Molecular Understanding of Heterogeneous Mercury Adsorption and Oxidation Mechanisms over the CuCl2/TiO2 Sorbent

CuCl2/TiO2 has been regarded as a highly promising sorbent to remove elemental mercury (Hg-0) from flue gas. The density functional theory and periodical model were used to demonstrate mercury adsorption, transformation, and desorption mechanisms over the CuCl2/TiO2 sorbent. The calculation results show that the chemisorption mechanism dominates Hg-0, HgCl, and HgCl2 adsorption processes.

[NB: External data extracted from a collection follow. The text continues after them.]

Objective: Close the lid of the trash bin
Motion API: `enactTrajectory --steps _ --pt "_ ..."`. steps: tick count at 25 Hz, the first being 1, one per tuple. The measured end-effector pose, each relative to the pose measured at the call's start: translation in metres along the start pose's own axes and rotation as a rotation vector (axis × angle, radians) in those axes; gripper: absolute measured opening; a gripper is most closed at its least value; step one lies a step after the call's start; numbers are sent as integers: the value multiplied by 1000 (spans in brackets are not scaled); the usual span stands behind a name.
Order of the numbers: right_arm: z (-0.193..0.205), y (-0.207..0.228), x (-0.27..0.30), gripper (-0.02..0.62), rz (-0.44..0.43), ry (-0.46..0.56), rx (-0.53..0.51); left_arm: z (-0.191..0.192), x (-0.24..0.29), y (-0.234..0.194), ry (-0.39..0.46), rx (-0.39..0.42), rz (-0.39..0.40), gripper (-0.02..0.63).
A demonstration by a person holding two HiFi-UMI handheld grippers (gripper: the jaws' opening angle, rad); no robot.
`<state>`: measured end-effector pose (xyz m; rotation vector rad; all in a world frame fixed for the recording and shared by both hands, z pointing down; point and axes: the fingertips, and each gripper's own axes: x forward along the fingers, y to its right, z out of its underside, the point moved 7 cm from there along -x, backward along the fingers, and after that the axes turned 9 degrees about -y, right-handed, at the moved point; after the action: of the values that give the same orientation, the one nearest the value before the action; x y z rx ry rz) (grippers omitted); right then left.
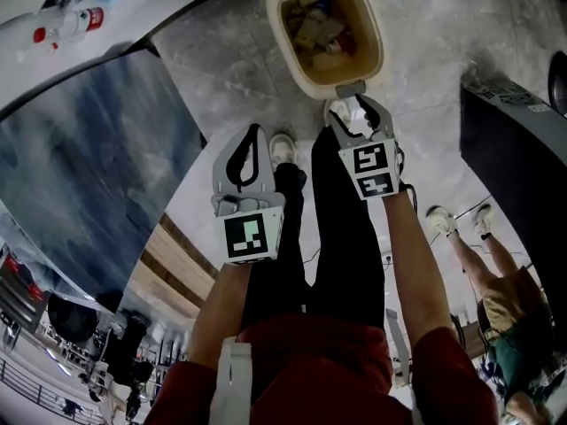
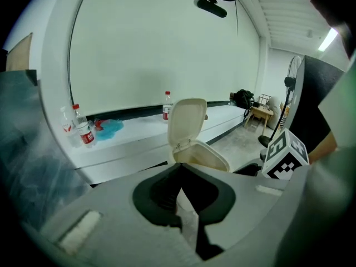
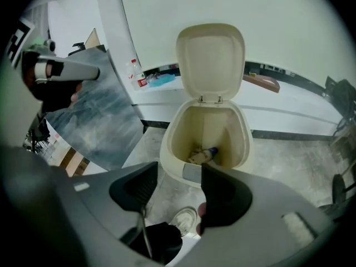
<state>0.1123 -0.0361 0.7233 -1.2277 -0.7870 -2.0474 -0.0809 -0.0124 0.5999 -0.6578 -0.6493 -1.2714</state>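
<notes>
A cream trash bin (image 1: 330,34) stands on the grey floor ahead of me, with rubbish inside. Its lid (image 3: 211,60) is swung up and upright at the back. A grey pedal (image 1: 350,88) juts from the bin's front rim. My right gripper (image 1: 359,115) hangs open just short of that pedal, nothing between its jaws, and the bin (image 3: 206,132) shows through the gap. My left gripper (image 1: 249,159) is lower and left, above my shoe, its jaws shut on nothing. In the left gripper view the bin (image 2: 200,156) and raised lid (image 2: 187,121) lie beyond the closed jaws.
A large blue-grey panel (image 1: 89,166) leans at the left. Water bottles (image 2: 83,131) stand on a white ledge (image 2: 139,132) behind the bin. A black unit (image 1: 514,149) is at the right, with another person (image 1: 496,308) seated below it. My shoe (image 1: 283,147) is near the bin.
</notes>
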Motion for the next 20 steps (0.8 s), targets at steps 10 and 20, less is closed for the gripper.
enactTrajectory --steps 10,20 --pt "-35 -46 -93 242 6 85 -5 -52 -67 -7 95 60 2 2" --pt "-88 -88 -211 239 110 296 9 -106 -159 -19 255 73 -7 2"
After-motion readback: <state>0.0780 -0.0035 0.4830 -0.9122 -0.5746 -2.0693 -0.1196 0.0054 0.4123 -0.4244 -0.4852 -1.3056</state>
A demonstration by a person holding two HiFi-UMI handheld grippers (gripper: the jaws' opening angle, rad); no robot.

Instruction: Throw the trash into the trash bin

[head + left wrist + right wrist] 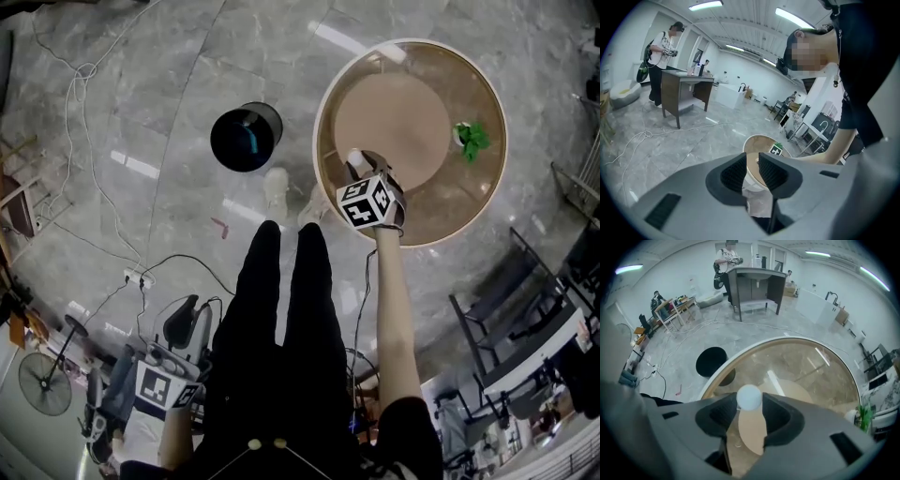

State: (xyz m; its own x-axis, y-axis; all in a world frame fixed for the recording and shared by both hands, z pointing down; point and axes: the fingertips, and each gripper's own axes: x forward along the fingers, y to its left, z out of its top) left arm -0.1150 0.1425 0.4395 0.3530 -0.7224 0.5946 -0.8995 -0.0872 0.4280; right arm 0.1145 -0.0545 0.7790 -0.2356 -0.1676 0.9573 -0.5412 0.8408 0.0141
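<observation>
A black trash bin (246, 138) (711, 361) stands on the grey floor, left of a round glass table (323, 178) (787, 341). My right gripper (357, 164) (750, 404) hangs over the table's near left part and is shut on a small white ball (354, 157) (749, 397) pinched at its fingertips. My left gripper (187, 323) (751, 171) is low beside my left leg, well short of the bin. Its jaws stand close together with a crumpled white paper (757, 201) wedged between them. The table (761, 140) shows beyond them.
A small green plant (472, 139) (862, 416) sits on the table's far right. Cables and a power strip (139, 277) lie on the floor at left, with a fan (45, 382) nearby. Metal frames (506, 328) stand at right. A person (663, 47) stands at a desk (754, 282).
</observation>
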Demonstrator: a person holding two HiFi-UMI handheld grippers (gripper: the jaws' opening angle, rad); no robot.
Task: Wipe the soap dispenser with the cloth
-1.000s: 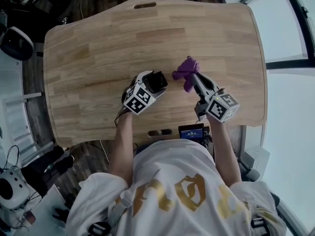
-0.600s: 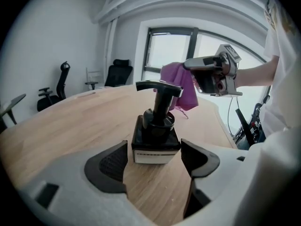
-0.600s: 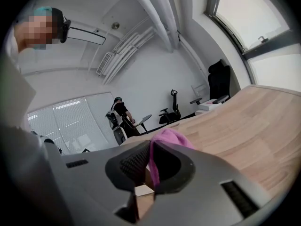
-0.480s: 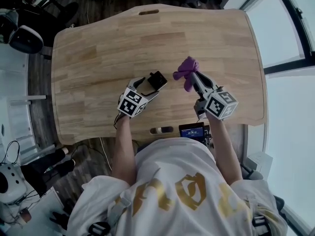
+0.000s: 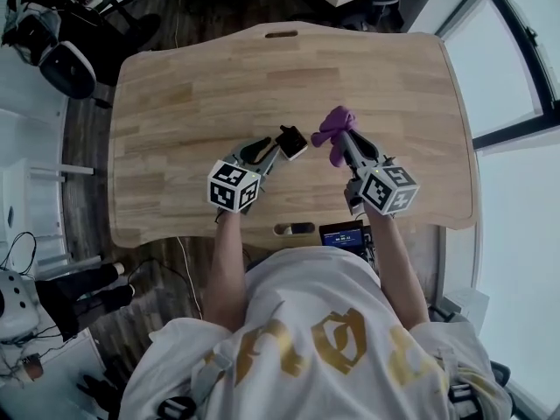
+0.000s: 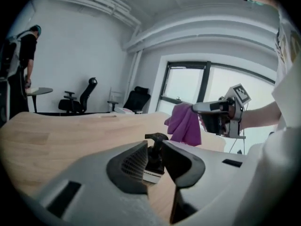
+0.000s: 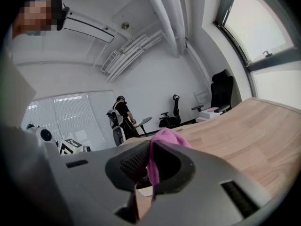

Hg-0 adsorption on the CuCl2/TiO2 surface is exothermic by 45.51 kJ/mol. Hg-0 is found to be adsorbed on the CuCl2/TiO2 surface via the strong interaction between Hg and Cu atoms. Electron accumulation and depletion play a crucial role in the strong interaction between the adsorbed Hg and CuCl2/TiO2 surface. The formation of HgCl2 undergoes four elementary reaction steps: Hg-0 -> Hg(ads)-> HgCl(ads)-> HgCl2(ads)-> HgCl2. The energy barriers of HgCl(ads) and HgCl2(ads) formation steps are approximately 108.08 and 22.88 kJ/mol, respectively. HgCl2 desorption from the CuCl2/TiO2 surface is the rate-limiting step of the whole Hg transformation process and needs a reaction heat of 346.21 kJ/mol.